# best handbag/tote for Kindle and iPad?



## phantomsmom

For those of you with both, what have you found to be the best way to carry both an iPad mini (in an Medge personalized K2 case - works PERFECTLY!)  and a Kindle (I have a K2 with an Oberon case).  I would like something that looks like a handbag and would be able to also hold my phone, iPod and a small id wallet with license, credit cards, etc (the very flat one from Vera Bradley!)

Anyone have any bag they love and would work for both gadgets?
TIA

Jeri in PA


----------



## cinisajoy

I haven't found one yet but I will be watching this thread closely.  At the moment, I have a Jamaica Bay purse that is working fairly well.  I can't tell you cost or anything because I picked it up at a thrift store.  Tested the carrying strength of it with 15 paperbacks in it.


----------



## Tabatha

May want to check with Patricia PG4003 here on Kboards. She has made some nice bags for lots of members here. The popular Candace comes to mind.

http://www.kboards.com/index.php/topic,86610.0.html


----------



## Guest

Hello Tabatha, I saw that link. It really great think. It have many new idea. Thank you.....


----------



## Betsy the Quilter

phantomsmom said:


> For those of you with both, what have you found to be the best way to carry both an iPad mini (in an Medge personalized K2 case - works PERFECTLY!) and a Kindle (I have a K2 with an Oberon case). I would like something that looks like a handbag and would be able to also hold my phone, iPod and a small id wallet with license, credit cards, etc (the very flat one from Vera Bradley!)
> 
> Anyone have any bag they love and would work for both gadgets?
> TIA
> 
> Jeri in PA


Vera Bradley bags are very popular here on KBoards. And it sounds like you already have at least one Vera Bradley bag. I have a couple that I use all the time that will hold my iPad, at least one Kindle , my phone and my wallet.

Betsy


----------



## Guest

oh, You really use all the time that? can you tell me how price it is now, Betsy?


----------



## Tabatha

Found a Messenger bag on ebay, which is also sold on Amazon for those with gift cards. Google Hydei Sleeve for the amazon link. This works perfect for my Galaxy Note 10, and PW. Backsleeve will also hold the Logitech or other keyboard. Purchased several for family for this years Xmas gifts since they all have a 10" with the keyboard. Nephew uses his for college instead of notebook.

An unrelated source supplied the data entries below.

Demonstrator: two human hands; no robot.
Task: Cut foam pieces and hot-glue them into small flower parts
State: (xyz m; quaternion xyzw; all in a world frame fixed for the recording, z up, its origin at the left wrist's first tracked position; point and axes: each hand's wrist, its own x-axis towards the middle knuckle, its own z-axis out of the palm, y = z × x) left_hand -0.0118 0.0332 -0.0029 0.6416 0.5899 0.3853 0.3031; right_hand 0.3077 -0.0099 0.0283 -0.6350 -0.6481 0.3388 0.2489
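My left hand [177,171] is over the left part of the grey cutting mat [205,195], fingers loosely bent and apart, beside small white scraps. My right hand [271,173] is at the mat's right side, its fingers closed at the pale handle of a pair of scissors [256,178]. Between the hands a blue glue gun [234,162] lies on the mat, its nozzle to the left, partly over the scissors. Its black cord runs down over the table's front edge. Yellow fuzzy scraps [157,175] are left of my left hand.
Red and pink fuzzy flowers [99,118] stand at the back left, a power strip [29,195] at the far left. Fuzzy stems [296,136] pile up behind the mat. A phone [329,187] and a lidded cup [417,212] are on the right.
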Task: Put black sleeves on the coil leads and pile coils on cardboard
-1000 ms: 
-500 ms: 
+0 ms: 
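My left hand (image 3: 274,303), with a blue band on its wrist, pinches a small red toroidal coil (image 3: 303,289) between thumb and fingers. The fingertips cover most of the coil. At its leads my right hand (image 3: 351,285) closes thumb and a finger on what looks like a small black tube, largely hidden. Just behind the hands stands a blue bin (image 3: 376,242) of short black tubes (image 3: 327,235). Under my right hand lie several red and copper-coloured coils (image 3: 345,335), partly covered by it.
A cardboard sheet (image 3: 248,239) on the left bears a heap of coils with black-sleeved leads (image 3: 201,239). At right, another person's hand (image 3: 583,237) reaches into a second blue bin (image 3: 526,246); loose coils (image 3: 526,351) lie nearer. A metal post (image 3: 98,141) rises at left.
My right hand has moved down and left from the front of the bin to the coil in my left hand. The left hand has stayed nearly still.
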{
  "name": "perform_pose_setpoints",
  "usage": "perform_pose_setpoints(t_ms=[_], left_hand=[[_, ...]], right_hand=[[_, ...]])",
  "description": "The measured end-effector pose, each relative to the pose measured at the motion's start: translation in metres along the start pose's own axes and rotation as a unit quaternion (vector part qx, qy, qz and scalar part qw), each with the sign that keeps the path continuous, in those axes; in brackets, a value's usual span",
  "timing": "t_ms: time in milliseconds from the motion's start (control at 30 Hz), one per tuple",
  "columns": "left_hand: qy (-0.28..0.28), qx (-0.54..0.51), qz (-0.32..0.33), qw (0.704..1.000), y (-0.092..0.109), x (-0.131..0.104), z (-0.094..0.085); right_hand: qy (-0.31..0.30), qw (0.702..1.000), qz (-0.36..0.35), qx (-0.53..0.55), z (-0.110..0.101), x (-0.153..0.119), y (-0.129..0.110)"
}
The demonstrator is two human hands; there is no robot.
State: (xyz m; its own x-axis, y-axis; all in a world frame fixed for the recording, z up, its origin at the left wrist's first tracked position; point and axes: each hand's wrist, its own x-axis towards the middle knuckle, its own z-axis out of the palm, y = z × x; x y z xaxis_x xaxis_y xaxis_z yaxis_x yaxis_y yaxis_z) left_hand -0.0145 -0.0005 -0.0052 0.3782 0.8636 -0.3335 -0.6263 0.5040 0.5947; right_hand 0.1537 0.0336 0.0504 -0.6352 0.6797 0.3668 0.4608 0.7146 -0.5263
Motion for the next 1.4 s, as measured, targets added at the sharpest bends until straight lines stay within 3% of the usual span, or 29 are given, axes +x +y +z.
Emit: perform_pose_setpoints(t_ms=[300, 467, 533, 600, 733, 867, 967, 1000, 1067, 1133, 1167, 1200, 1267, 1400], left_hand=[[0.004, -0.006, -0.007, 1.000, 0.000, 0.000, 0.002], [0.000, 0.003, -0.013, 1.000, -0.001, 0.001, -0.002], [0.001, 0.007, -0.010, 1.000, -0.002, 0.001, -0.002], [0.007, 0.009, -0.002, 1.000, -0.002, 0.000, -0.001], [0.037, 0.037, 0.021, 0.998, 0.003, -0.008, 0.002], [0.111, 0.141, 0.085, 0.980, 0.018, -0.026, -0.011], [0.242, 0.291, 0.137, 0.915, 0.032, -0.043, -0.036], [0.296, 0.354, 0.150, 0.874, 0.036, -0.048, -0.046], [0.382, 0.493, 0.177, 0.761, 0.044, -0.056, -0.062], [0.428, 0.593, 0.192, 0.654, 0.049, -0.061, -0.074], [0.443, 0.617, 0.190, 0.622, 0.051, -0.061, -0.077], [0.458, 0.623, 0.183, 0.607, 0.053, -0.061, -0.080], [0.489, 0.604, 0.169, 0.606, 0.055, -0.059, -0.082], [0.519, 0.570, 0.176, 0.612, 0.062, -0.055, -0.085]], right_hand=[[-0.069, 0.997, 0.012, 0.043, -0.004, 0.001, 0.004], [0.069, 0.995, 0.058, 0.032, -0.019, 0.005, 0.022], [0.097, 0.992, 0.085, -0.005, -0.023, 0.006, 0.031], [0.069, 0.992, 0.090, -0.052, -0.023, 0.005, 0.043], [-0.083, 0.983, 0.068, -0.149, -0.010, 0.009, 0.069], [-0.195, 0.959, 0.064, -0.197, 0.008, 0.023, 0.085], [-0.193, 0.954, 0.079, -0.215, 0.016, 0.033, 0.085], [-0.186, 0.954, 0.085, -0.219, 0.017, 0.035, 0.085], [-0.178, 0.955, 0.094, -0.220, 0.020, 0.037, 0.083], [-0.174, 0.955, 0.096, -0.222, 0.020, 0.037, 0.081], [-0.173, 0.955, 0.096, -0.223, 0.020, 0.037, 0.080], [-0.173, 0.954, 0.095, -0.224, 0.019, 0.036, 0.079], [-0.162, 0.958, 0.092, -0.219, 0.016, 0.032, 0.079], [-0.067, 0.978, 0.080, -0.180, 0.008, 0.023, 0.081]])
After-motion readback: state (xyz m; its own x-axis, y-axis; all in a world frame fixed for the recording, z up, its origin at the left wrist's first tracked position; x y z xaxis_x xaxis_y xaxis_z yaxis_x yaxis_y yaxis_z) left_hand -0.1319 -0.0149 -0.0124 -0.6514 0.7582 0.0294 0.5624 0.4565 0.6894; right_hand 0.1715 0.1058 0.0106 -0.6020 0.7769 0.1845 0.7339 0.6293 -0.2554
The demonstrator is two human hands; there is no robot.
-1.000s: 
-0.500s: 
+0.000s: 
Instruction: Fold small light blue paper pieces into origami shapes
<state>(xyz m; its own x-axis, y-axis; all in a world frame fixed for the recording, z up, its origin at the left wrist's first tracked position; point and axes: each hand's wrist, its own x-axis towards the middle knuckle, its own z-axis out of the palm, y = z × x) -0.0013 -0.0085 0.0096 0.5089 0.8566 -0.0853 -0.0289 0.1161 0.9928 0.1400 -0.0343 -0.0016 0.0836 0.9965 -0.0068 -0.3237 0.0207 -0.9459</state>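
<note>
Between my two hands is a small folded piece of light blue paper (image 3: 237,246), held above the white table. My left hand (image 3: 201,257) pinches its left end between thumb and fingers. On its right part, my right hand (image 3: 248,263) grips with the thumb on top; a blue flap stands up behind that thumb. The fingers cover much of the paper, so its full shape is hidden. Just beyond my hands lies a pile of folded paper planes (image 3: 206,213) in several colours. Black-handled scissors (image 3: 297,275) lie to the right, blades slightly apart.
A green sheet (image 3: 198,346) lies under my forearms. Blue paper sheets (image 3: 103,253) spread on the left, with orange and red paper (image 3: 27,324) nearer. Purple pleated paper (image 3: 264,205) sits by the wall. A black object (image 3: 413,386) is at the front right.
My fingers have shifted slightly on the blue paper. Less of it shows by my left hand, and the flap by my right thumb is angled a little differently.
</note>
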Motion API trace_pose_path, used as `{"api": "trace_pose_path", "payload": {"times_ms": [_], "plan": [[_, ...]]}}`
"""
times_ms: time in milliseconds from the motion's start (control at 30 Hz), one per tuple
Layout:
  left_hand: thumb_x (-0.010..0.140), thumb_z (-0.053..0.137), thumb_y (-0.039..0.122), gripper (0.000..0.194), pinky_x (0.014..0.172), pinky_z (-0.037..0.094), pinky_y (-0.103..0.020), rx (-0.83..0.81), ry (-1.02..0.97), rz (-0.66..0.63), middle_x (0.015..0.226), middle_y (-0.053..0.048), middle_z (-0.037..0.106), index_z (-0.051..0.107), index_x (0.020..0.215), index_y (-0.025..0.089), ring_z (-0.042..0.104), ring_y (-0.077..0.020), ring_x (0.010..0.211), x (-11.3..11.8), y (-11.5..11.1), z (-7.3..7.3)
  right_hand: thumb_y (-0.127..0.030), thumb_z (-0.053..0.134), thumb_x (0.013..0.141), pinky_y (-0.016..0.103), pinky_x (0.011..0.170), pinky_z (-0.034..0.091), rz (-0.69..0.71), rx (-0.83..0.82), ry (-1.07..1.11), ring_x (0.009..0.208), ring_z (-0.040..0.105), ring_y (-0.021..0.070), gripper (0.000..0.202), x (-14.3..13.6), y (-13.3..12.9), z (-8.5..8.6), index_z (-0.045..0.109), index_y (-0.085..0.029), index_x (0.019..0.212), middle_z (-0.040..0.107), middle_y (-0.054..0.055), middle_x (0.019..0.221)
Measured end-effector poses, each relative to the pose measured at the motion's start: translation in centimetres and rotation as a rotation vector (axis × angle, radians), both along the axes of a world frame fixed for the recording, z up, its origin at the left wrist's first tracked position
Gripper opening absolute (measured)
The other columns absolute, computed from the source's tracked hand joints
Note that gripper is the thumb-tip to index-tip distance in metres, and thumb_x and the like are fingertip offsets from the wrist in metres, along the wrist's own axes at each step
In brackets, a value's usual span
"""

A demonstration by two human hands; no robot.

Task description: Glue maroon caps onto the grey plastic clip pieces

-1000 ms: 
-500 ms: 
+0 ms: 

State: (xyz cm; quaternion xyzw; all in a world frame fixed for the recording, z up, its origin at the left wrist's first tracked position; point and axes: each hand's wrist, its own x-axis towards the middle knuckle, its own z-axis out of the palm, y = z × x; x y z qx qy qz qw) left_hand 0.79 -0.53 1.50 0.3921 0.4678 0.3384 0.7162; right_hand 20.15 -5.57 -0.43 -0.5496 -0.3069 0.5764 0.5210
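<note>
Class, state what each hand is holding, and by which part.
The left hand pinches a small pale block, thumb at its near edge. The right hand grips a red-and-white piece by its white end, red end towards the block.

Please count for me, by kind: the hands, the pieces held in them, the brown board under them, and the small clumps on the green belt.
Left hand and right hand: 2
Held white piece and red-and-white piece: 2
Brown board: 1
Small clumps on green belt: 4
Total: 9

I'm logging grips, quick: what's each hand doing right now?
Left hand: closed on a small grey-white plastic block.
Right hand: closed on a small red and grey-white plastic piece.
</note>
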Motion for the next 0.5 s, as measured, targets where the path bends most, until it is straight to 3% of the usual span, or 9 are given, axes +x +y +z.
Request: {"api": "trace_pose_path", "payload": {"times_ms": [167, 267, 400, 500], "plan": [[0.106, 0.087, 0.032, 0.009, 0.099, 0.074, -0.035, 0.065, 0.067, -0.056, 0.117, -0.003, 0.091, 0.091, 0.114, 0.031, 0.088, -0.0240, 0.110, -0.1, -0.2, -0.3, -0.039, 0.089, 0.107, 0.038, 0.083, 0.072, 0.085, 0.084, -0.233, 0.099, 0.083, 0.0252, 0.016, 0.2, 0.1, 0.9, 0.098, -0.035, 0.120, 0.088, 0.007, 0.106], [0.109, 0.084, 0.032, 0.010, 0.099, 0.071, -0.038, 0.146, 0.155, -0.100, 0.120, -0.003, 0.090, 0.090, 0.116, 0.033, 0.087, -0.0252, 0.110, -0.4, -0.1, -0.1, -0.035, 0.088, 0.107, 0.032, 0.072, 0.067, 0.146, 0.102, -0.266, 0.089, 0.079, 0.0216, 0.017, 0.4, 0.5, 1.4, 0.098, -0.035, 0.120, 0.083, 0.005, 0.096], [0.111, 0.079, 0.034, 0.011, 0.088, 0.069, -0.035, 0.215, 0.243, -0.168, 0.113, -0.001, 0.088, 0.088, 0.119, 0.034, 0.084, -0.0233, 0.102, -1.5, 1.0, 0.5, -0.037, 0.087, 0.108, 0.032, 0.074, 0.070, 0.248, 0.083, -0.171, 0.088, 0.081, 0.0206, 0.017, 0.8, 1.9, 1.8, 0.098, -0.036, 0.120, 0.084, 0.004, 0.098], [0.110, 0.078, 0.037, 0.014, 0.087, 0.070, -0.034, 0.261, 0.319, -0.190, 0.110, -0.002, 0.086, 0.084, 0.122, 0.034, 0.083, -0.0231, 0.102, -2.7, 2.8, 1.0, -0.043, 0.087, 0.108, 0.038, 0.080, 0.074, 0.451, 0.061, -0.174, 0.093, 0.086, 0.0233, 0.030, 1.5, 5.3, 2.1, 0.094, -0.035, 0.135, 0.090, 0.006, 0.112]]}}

http://www.ebay.com/itm/221135238913?var=520114749827&ssPageName=STRK:MEWAX:IT&_trksid=p3984.m1423.l2649#ht_1240wt_681

These are also available in a smaller size for the FireHD, and the 7" tablets/readers. Google Hydei Sleeve

Amazon red with great reviews for the fire size tablets/kindles:

http://www.amazon.com/Kindle-Sleeve-Unique-Vangoddy-Tapestry/dp/B005QEU3WU/ref=cm_cr_pr_sims_t


----------



## shk246

Thirty One Gifts also has some great bags.


----------



## poetrywmn

Borsa Bella Bags are perfect for carrying a few gadgets and one's essentials. They are lined with water resistant fabric and have an interior pocket big enough for a full size ipad. The woman who owns the company, Melissa Wisen, has several styles of bags available for sale with various fabrics. My favorites are the Borsetta and the medium Hobo.


----------



## Nova69

You might want to contact Julie at www.carryacutebag.com She has made custom iPad bags (She calls them cozies) for my wife and daughter. A number of their friends saw them and immediately ordered cozies, too. She has a large variety of fabrics and will custom-make pretty much anything you want - just give her the dimensions. My wife has had hers for several years and it's really holding up well. The fabric my daughter chose looks very "Vera Bradley". A smaller version of the iPad case should be perfect for the kindle. Oh yes, very inexpensive - especially for custom work.


----------



## luvmykindle3

Vera Bradley has a cute ipad bag, and thirty-one gifts also has cute bags that would work.


----------



## Betsy the Quilter

I've been eyeing the Vera Bradley tablet hipster. I saw one in a gift shop the other day and really liked the shape and size but was trying to hold off...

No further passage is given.